One index value increase in patent rights in countries with strong patent law but weak technical capacities (Group 1) has likely been a 0. 68 million decline in the amount of US exports. Similarly, the effect of market power also exists in both Group 2 and Group 3, but the influence is slight. On the contrary, market expansion effect does exist in US export to the importing countries with powerless patent rights protection but strong technical skill to imitation (Group 4).
Although the effect-size is not significant, the result displays that one unit of index value increase in patent rights in Group 4 will lead to a 0. 19 million increase in the volume of US export. Note: statistical significance at 5 percent level. Dependent Variables are US export – ln (Xjk). All variables are in log type. Sample size is 49 countries. R square is 0. 70. T1 =1 if strong patent protection (IPR) bigger than 4 and weak imitative abilities (the number of utility patent applications filed in US from 1995 to 2005: N) more than 10,000, and T1=0 otherwise.
T2=1 if IPR less than 4 and N less than 10,000, and T2 =0 otherwise. T3=1 if IPR more than 4 and N more than 10,000, and T3=0 otherwise. Finally, T4=1 if IPR less than 4 and N less than 10,000, and T4=0 otherwise. 6. Conclusion In recent years, issues of patent rights strength are widely discussed. However, there seems be no a final conclusion surrounding impacts of patent rights on economic development, innovation and invention, international trade, and foreign investment.
In empirical research, there are two mainly effects of patent rights – market power and market expansion. The former effect implies that an exporter will decrease in its import supply to respond to a patent reform in an importing country; the latter effect points out exports will increase in relation to a patent reform. This paper extends Maskus and Penubarti’s research (1995) and Smith’s paper (1999, 2001, and 2002) to confer the interrelationship between US exports with country’s strength of patent rights.
Three framework hypotheses are adopted to group the selected countries in three different methods in this paper. Firstly, countries are categorized by levels of economic development in order to examine what extent US exports are sensitive to various patent systems across countries with different levels of income and economic development. Secondly, countries are categorized by levels of imitative abilities in order to estimate the effect of patent systems across countries with different levels of imitative abilities.

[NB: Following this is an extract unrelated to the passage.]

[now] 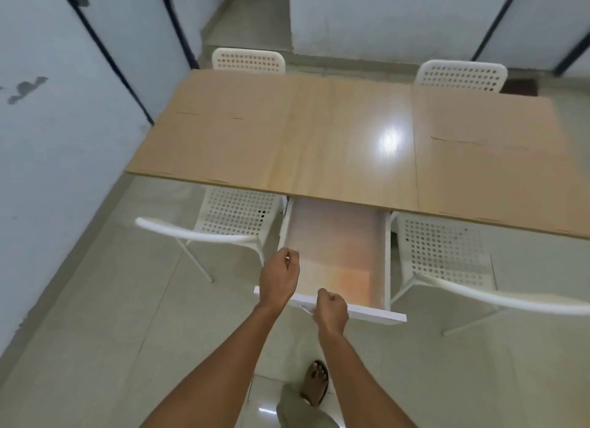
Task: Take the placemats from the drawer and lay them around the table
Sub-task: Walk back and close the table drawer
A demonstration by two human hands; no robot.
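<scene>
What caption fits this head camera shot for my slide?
Both hands, left hand and right hand, at the front of the open white drawer under a wooden table.

One counter (351, 140), one open drawer (338, 312), four white chairs (249, 60), two grips (277, 280), one sandalled foot (316, 381).
</scene>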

Finally, we examine what extent US exports are sensitive to various patent systems across countries with different imitative risk by grouping the selected countries by levels of threat of imitation. According to the test results, we can observe that US exports are highly projected to decrease to respond to an improvement of patent right in importing countries, no matter which hypothesis it is and no matter what group it is excluding countries with weak threat of imitation.